| WHAT THE TASK ASKS |
Reproduce the whole listing, character for character.

*** GIVEN DATA

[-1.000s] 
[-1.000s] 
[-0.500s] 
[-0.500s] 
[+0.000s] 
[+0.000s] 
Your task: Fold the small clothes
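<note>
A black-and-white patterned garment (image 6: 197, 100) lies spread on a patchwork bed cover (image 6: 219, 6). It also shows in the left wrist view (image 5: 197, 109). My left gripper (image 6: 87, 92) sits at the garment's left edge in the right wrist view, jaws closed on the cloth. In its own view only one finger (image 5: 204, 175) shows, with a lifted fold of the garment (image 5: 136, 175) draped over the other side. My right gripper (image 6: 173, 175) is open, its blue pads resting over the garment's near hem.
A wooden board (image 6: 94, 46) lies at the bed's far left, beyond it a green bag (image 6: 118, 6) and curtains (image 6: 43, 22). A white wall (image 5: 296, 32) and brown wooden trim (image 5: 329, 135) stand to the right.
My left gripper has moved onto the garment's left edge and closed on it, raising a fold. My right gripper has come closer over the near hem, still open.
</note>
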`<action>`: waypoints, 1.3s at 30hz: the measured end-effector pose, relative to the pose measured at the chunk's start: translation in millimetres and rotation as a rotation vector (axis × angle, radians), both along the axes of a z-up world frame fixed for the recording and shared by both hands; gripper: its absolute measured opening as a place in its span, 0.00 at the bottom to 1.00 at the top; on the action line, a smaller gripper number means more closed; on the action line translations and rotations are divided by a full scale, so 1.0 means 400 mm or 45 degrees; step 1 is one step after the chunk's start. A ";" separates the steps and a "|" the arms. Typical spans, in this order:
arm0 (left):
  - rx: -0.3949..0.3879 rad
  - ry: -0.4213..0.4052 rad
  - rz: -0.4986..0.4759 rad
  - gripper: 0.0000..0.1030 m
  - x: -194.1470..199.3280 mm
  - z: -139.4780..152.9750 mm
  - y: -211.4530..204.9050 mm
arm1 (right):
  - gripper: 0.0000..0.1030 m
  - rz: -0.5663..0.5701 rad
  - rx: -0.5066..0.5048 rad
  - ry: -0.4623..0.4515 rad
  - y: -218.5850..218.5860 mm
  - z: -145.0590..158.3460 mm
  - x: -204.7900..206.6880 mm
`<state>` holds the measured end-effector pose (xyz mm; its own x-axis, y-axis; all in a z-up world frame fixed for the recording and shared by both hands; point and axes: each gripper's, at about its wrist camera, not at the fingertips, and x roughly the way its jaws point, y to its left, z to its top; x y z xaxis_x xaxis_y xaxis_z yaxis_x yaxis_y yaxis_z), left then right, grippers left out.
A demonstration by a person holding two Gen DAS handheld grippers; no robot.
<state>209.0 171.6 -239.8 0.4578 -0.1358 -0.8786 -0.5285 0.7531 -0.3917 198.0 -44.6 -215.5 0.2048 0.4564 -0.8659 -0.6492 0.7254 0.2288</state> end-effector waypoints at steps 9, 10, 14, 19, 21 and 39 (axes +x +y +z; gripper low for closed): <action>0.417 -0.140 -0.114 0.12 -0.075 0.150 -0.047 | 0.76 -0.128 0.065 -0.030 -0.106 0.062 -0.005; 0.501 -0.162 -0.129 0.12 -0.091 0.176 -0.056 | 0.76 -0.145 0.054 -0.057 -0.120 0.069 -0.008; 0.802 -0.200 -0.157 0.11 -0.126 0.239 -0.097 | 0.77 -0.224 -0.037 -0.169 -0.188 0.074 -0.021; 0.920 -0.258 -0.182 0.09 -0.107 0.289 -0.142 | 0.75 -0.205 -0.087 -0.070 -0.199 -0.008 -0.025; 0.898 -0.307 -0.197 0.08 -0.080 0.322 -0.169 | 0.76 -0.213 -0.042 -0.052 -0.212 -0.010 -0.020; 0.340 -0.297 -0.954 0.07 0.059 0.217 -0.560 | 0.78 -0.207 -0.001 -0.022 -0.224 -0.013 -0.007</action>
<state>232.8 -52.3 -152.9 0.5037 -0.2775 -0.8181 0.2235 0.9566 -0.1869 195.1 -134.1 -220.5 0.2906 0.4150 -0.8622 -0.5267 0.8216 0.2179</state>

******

| RESPONSE AREA |
[-1.000s] 
[-1.000s] 
[-0.500s] 
[-0.500s] 
[+0.000s] 
[+0.000s] 
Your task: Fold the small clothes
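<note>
A black-and-white patterned garment (image 6: 197, 100) lies spread on a patchwork bed cover (image 6: 219, 6). It also shows in the left wrist view (image 5: 197, 109). My left gripper (image 6: 87, 92) sits at the garment's left edge in the right wrist view, jaws closed on the cloth. In its own view only one finger (image 5: 204, 175) shows, with a lifted fold of the garment (image 5: 136, 175) draped over the other side. My right gripper (image 6: 173, 175) is open, its blue pads resting over the garment's near hem.
A wooden board (image 6: 94, 46) lies at the bed's far left, beyond it a green bag (image 6: 118, 6) and curtains (image 6: 43, 22). A white wall (image 5: 296, 32) and brown wooden trim (image 5: 329, 135) stand to the right.
My left gripper has moved onto the garment's left edge and closed on it, raising a fold. My right gripper has come closer over the near hem, still open.
</note>
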`<action>`: waypoints, 1.3s at 30hz: the measured end-effector pose, relative to the pose measured at the chunk's start: translation in millimetres and rotation as a rotation vector (axis × angle, radians), both along the axes of a z-up world frame fixed for the recording and shared by both hands; gripper: its absolute measured opening as a place in its span, 0.00 at the bottom to 1.00 at the top; on the action line, a smaller gripper number means more closed; on the action line translations and rotations are divided by a full scale, so 1.0 means 400 mm or 45 degrees; step 1 is one step after the chunk's start. A ";" separates the steps and a "|" the arms. Typical spans, in this order:
arm0 (left):
  - rx: -0.3949..0.3879 rad
  - ry: -0.4213..0.4052 rad
  - rz: -0.4986..0.4759 rad
  - gripper: 0.0000..0.1030 m
  - x: -194.1470..199.3280 mm
  - z: -139.4780..152.9750 mm
  - y: -211.4530..204.9050 mm
arm1 (right):
  - gripper: 0.0000..0.1030 m
  - rz: -0.5663..0.5701 rad
  - rx: -0.5066..0.5048 rad
  - ry: -0.4623..0.4515 rad
  - y: -218.5850..218.5860 mm
  - z: -145.0590..158.3460 mm
  - x: -204.7900..206.6880 mm
`<state>` holds the measured end-effector pose (xyz mm; its own x-axis, y-axis; all in a z-up world frame fixed for the recording and shared by both hands; point and axes: each gripper's, at about its wrist camera, not at the fingertips, and x roughly the way its jaws point, y to its left, z to its top; x y z xaxis_x xaxis_y xaxis_z yaxis_x yaxis_y yaxis_z), left then right, grippers left out.
A demonstration by a person holding two Gen DAS handheld grippers; no robot.
<state>209.0 171.6 -239.8 0.4578 -0.1358 -0.8786 -0.5285 0.7531 -0.3917 198.0 -44.6 -215.5 0.2048 0.4564 -0.8659 -0.6492 0.7254 0.2288</state> end-effector waypoints at steps 9, 10, 14, 19, 21 and 39 (axes +x +y +z; gripper low for closed): <action>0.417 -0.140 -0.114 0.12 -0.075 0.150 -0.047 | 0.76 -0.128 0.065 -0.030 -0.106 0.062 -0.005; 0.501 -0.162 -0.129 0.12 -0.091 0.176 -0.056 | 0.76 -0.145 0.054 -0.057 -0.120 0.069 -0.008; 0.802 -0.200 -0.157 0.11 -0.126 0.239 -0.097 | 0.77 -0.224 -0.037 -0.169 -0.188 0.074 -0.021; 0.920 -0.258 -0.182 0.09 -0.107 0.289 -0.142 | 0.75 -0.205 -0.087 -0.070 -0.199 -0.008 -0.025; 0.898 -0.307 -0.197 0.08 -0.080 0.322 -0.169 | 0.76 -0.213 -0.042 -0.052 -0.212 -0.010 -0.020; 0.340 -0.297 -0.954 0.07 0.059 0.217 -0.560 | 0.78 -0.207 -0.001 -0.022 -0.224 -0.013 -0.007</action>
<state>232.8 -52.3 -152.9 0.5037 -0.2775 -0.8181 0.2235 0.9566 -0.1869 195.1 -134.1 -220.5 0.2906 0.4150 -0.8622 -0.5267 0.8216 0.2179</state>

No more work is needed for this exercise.